**Your task**
Out of all the lines below, count those with the word "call". Give the number only.

────────────────────────────────────────

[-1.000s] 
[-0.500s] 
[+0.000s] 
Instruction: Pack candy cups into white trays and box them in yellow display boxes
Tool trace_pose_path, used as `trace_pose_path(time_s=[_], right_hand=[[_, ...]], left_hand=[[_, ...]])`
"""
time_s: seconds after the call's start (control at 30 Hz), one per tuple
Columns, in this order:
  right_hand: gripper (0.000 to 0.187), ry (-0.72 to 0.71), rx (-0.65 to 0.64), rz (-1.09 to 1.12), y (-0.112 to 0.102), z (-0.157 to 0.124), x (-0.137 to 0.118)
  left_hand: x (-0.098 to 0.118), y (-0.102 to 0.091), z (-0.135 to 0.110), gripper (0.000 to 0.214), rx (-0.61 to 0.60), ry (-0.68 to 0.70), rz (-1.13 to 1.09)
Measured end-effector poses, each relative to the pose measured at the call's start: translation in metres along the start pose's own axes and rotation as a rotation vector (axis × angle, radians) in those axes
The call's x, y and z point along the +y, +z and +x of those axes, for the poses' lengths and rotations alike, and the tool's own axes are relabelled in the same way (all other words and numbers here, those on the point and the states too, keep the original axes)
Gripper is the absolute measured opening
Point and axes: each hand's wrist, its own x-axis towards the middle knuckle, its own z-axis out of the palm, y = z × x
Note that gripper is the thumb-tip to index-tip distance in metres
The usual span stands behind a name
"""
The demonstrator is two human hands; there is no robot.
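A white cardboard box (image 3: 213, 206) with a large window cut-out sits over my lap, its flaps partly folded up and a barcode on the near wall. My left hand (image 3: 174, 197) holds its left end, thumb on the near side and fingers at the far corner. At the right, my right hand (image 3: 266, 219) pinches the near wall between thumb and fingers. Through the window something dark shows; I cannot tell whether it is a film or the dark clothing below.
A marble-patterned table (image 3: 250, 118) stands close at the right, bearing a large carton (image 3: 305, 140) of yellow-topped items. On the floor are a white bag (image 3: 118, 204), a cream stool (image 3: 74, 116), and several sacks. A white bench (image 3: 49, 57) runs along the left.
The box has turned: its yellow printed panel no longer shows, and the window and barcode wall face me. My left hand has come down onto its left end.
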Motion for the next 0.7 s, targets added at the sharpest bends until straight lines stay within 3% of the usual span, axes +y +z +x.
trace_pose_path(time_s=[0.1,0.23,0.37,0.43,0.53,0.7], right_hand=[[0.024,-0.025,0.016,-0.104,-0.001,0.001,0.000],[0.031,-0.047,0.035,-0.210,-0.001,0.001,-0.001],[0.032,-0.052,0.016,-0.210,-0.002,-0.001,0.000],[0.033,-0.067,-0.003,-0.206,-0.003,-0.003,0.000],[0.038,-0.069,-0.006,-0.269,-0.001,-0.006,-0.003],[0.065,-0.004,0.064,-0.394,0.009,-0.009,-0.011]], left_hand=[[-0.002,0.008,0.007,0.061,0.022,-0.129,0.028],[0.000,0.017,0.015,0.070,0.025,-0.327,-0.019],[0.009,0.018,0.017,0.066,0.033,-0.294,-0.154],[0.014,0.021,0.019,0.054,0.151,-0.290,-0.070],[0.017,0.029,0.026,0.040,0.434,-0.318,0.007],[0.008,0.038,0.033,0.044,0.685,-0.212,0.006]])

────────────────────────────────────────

**Answer to the problem**
3